Q1 net income of $7 million increased both year-over-year and sequentially versus last quarter. As a reminder, last year's net loss reflected a $23.7 million stock-based compensation expense. Consistent with our relentless focus on margin expansion, gross and Adjusted EBITDA margins increased 320 and 300 basis points respectively. Illustrated on slide 10 is net sales and Adjusted EBITDA growth year-over-year, notably driven by a resilient operating model and solid Q1 product mix. Adjusted EBITDA in the Q1 increased 31% versus last year. As Brad mentioned, we've reaffirmed our full year guidance, which implies approximately 4% annual growth for both net sales and Adjusted EBITDA in 2023 based on the midpoints of our range. On slide 11, we present our capital structure as of March 31st.

Our net debt was $97.9 million. We believe that our net leverage of 1.2x provides significant financial flexibility to grow organically and more importantly, inorganically through acquisitions. We provide our 2023 guidance on slide 15. Cadre expects to generate net sales in 2023 between $463 million and $493 million, and Adjusted EBITDA in 2022 of between $76 million and $82 million. We also anticipate capital expenditures in the range of $8.5 million-$9.5 million for the year. Q1 was an outstanding start to the year with a very solid gross margin rate. We expect Q1 margin rate to be the high point for the year.

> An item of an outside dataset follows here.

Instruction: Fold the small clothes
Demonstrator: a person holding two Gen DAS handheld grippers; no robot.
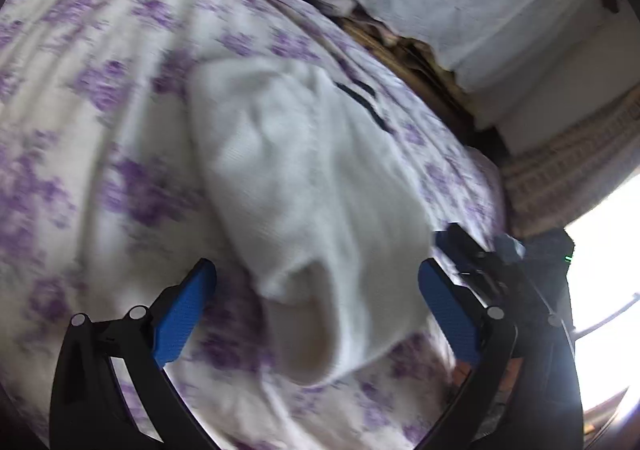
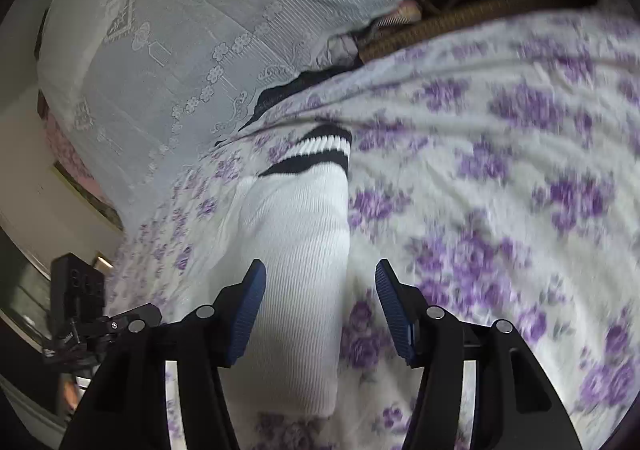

As we have progressed through the quarter and our backlog takes shape, keeping in mind that most of our businesses only have 45 to 60 days of demand visibility, we expect Q2 revenue to be similar to Q1 with gross margin rate down slightly but still above last year. We expect the back half of the year, we want margins more in line with Q2, due to consistent mix and the strong volume will drive Adjusted EBITDA rate expansion in the back half's up. I'll now turn it back to Brad for concluding comments.

Brad Williams (President)

Thank you, Blaine. We began the year with solid performance across our business segments. The continuation of the strategic execution and sustained demand for our mission-critical safety and survivability equipment that drove record net sales and Adjusted EBITDA in 2022. Supported by a broad push to prioritize public safety and favorability industry dynamics, and based on our strong Q1 results, we expect another record year in 2023 based on our guidance range. We are pleased with our progress to date as we exceeded our pricing growth target in Q1, as well as increased net sales, Adjusted EBITDA, net income, gross profit, and Adjusted EBITDA margins year-over-year. We continue to look for opportunities to achieve cost structure, operating leverage, and drive margin expansion over time.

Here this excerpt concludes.